The programme expands Light House's earlier Circular Construction Accelerator into a national model. It targets companies developing lower-carbon materials, prefabrication, modular building methods and other construction technologies, as Canada seeks to increase housing supply while cutting emissions from buildings and construction.
Buildings account for about 13% of Canada's direct greenhouse gas emissions, according to figures cited by the organisation. That rises to nearly 30% when construction activity and materials are included.
Many of the products and processes needed to build faster and with lower emissions already exist, but often struggle to win repeat business. Barriers include procurement rules, project risk concerns, regulatory pathways and difficulty securing deployment beyond early trials.
Bluprint is designed to address those obstacles by supporting businesses at different stages, from early founders to more established companies looking to expand. The programme offers help with market validation, investment preparation, commercial planning and access to industry partners, developers, contractors, public sector bodies and investors.
Light House has worked with more than 24 companies to bring construction solutions to market. That experience shaped the new programme, which is built around the commercial and operational constraints of the construction sector.
Sector gap
Unlike broader start-up accelerators, Bluprint is structured around a sector where adoption can be slowed by long project cycles, cautious procurement and the financial risks attached to untested methods. In practice, that means helping companies secure pilot work, build customer relationships and prepare for the standards required on live projects.
Canada has been backing innovation in construction with public funding as part of its broader housing and climate policy. Through PacifiCan, the federal government has invested more than USD $1 million in Light House's Circular Construction Accelerator in British Columbia, and Bluprint expands that work across the country.
Light House also pointed to the commercial scale of the market, saying sustainable construction in Canada represents an opportunity worth more than USD $50 billion. The figure underscores the economic case for moving technologies beyond demonstration projects.
The tension between technical progress and slow market uptake has become a persistent issue across the construction industry. Manufacturers and start-ups have introduced products aimed at cutting embodied carbon, reducing waste and speeding up delivery, but adoption often depends on whether developers, contractors and public authorities are willing to absorb risk on major projects.
The accelerator's structure reflects that reality. Support includes tailored growth plans, links to potential customers and sources of capital, and advice on improving a company's readiness to win contracts and enter new parts of the market.
Commercial push
The aim is not only to help companies refine products, but also to ensure they can navigate procurement systems and long-term project pipelines. That is a critical step in a sector where a technically viable product may still fail to gain broad use if buyers cannot fit it into budgets, compliance processes or delivery schedules.

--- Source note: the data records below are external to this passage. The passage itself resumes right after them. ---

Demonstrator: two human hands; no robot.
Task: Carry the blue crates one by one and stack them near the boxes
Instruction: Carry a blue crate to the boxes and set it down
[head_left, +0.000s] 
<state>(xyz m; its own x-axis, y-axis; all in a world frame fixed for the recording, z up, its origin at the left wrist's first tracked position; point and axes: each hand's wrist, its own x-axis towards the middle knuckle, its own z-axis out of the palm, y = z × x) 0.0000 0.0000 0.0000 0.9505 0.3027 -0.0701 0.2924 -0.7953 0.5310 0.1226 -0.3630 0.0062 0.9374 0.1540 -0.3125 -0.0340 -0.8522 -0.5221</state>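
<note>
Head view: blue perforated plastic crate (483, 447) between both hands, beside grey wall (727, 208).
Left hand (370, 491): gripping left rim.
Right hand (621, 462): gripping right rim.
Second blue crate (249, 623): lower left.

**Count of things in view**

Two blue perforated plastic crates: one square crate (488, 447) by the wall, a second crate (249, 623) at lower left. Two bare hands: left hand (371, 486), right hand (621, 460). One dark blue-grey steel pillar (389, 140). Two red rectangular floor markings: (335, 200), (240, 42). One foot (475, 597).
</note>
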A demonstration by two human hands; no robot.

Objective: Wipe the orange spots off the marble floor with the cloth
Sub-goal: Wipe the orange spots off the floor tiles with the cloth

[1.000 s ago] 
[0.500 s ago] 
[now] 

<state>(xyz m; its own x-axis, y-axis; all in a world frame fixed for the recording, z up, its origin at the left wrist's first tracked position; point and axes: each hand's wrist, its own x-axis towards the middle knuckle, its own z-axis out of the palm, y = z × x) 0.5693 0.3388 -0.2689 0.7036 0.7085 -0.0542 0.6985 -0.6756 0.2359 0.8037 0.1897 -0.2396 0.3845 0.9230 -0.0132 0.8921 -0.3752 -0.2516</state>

Gil Yaron, Managing Director of Circular Innovation at Light House, framed the challenge as one of commercialisation as much as invention.
"Many of the technologies needed to build faster, lower-carbon, and more resilient infrastructure already exist, but without clear pathways to commercialization and deployment, they remain underutilized," said Yaron.
He said the new accelerator is intended to close that gap for businesses trying to gain a foothold in construction.
"Bluprint is designed to address that gap by helping companies gain market traction, build investment, and scale their solutions in the construction sector," he said.
The programme will run in cohorts lasting between three and six months, depending on the stage of the business. Light House is seeking companies developing sustainable construction products and services, as well as investors and industry partners interested in backing or adopting them.
Over more than two decades, the non-profit has worked on regenerative and circular approaches in the built environment, including initiatives involving material reuse, plastics and business support for construction innovators. Bluprint brings that experience into a national accelerator intended to connect new technologies with real building projects across Canada.